TASK DIRECTIONS:
Word for word, transcribe the data below from the line with "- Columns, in" to the line with "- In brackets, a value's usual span", keeping both of those lines.
***
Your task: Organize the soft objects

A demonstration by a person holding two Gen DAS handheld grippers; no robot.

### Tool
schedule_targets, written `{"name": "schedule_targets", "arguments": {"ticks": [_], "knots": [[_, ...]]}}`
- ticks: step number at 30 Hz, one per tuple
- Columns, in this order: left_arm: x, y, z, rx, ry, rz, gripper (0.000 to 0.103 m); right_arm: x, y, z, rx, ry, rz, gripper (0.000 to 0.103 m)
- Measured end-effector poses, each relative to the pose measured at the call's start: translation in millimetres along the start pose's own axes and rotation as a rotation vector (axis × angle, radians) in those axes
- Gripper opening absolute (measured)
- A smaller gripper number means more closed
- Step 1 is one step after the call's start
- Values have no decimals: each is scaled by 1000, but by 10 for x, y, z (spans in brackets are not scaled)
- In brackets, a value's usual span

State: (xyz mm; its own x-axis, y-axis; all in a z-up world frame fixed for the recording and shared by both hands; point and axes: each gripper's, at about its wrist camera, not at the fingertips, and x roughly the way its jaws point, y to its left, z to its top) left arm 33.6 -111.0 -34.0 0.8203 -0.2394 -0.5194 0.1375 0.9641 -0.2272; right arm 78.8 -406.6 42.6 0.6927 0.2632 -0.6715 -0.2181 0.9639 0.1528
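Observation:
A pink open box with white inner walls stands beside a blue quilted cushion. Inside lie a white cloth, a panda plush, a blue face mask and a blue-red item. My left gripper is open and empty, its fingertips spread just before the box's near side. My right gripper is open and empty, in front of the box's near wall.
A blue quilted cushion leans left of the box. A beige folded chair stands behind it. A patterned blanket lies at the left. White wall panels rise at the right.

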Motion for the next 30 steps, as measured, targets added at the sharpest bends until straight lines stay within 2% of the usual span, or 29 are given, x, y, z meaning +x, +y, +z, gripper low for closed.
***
RESPONSE:
- Columns, in this order: left_arm: x, y, z, rx, ry, rz, gripper (0.000 to 0.103 m); right_arm: x, y, z, rx, ry, rz, gripper (0.000 to 0.103 m)
- Measured end-effector poses, each relative to the pose measured at the call's start: translation in millimetres along the start pose's own axes and rotation as a rotation vector (axis × angle, radians) in those axes
- Gripper opening absolute (measured)
- A smaller gripper number means more closed
- Step 1 is one step after the call's start
- Values have no decimals: each is scaled by 1000, but by 10 for x, y, z (spans in brackets are not scaled)
- In brackets, a value's usual span

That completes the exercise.